Tan apenas el año, la familia Zhuang envió una notificación a Shou'an Hall, indicando que Cuiwei estaba perdiendo la vista y quería que su hija se casara lo antes posible para celebrar con buena fortuna; dado que Cuiwei era el niño más pequeño de la casa, sus hermanos mayores ya estaban casados y los padres solo tenían miedo por ella, el anciano asintió y ordenó a la madre de la habitación que le proporcionara diez taels de plata para su boda.
Minglan recibió la noticia inmediatamente e hizo un repaso en su cuarto para encontrar veinte taels de plata para añadir a la dote de Cuiwei. Cuiwei rechazó la oferta con mano temblorosa: "Querida señorita, esto es imposible, ya te di dos piezas de joyería y cinco pieles de seda el otro día; eso fue bastante generoso. Cuando Cuiwei se casó en su habitación, solo recibió veinte taels de plata, y como yo soy parte de la antigua familia, obtuve un poco más. Si usted me da otra vez, no se verá bien en casa del hombre, además, ¿cómo podría conseguir los taels para las demás hermanas que se casen?"

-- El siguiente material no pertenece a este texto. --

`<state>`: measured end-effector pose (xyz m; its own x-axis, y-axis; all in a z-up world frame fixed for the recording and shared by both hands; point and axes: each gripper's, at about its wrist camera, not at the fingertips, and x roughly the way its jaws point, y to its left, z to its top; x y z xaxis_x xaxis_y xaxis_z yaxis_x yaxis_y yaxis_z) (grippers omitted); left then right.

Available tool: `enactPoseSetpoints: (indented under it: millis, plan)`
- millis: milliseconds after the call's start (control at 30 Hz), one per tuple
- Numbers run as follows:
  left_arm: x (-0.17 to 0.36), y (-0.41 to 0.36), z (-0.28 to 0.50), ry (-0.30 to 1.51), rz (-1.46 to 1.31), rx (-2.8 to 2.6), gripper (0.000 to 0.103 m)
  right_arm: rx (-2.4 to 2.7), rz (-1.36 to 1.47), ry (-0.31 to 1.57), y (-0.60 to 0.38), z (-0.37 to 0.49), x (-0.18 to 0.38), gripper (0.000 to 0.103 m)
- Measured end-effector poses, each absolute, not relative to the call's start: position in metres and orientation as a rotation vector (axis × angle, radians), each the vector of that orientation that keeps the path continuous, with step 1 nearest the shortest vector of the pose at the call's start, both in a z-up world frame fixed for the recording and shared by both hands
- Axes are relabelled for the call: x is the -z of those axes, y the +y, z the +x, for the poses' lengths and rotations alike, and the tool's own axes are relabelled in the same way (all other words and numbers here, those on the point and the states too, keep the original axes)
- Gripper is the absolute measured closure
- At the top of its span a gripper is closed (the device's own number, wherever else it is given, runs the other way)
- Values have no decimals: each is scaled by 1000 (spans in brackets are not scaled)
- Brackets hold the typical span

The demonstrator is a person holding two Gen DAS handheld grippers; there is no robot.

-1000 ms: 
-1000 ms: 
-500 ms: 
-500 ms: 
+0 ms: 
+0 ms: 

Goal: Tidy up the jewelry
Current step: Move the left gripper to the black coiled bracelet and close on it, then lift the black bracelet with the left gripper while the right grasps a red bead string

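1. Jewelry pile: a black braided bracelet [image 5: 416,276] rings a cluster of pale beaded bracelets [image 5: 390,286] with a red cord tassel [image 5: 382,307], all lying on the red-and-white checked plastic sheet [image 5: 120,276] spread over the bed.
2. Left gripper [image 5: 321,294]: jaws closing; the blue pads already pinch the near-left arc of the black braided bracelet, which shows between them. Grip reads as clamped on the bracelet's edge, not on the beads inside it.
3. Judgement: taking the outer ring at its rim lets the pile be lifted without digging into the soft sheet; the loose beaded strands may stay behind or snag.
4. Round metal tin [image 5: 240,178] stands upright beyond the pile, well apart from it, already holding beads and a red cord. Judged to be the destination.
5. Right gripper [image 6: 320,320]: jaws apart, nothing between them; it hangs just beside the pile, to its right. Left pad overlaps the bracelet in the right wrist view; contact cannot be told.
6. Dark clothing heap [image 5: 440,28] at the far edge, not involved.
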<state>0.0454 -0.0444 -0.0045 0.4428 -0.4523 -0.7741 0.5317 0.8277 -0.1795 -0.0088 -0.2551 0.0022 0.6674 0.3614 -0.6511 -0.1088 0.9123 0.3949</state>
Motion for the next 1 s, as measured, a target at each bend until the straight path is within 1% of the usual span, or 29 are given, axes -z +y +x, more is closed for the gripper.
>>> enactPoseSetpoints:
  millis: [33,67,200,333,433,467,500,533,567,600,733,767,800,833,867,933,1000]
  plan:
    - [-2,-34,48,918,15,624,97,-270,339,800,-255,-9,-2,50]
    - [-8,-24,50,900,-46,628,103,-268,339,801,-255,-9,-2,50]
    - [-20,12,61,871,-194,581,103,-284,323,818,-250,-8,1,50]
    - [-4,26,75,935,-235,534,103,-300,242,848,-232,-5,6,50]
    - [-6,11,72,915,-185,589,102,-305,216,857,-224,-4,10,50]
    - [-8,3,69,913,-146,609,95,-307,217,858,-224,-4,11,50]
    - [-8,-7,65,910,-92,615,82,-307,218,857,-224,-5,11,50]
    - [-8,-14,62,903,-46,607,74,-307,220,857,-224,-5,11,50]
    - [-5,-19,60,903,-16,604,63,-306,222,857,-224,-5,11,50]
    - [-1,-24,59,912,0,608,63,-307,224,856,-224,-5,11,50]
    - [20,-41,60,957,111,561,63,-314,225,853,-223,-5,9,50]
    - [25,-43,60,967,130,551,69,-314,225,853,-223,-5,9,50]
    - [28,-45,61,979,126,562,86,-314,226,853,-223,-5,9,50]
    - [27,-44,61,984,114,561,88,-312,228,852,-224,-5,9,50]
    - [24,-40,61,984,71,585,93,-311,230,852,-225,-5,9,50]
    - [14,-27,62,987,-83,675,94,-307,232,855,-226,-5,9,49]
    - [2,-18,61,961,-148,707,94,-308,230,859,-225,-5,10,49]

Minglan estaba muy impresionada y entendía que ella pensaba en su beneficio. Se sintió un poco avergonzada: "Sé lo que tu intención es, pero… si no fuera por tu preocupación, ya estaría casada el año pasado."
Cuiwei vio que nadie los observaba y cerró las puertas y ventanas con cuidado, bajando la cortina de un lado del pasillo, luego dijo: "Tengo una pregunta para ti, querida señorita. Esta vez que te vaya, tendré que nombrar a alguien más; ya que los sirvientes nos observan, ¿tenemos alguna idea en mente?" Minglan había pensado en esto antes y preguntó: "¿Qué opinas?"
Cuiwei respondió sinceramente: "De acuerdo con la antigüedad, debería ser Yancao. De acuerdo con su habilidad y eficiencia, deberíamos nombrar a Jiu'er. Según… su apariencia y personalidad, debemos considerar a Ruomei."
Las sirvientas de bodas generalmente se convierten en amantes de los maridos, lo que hizo que Cuiwei titubease al pensar en Ruomei.
Minglan reflexionó un momento, luego respondió: "Quiero nombrar a Lüzhī."
Cuiwei expresó su sorpresa: "Lüzhī es afilada, ¿cómo puedes quererla?"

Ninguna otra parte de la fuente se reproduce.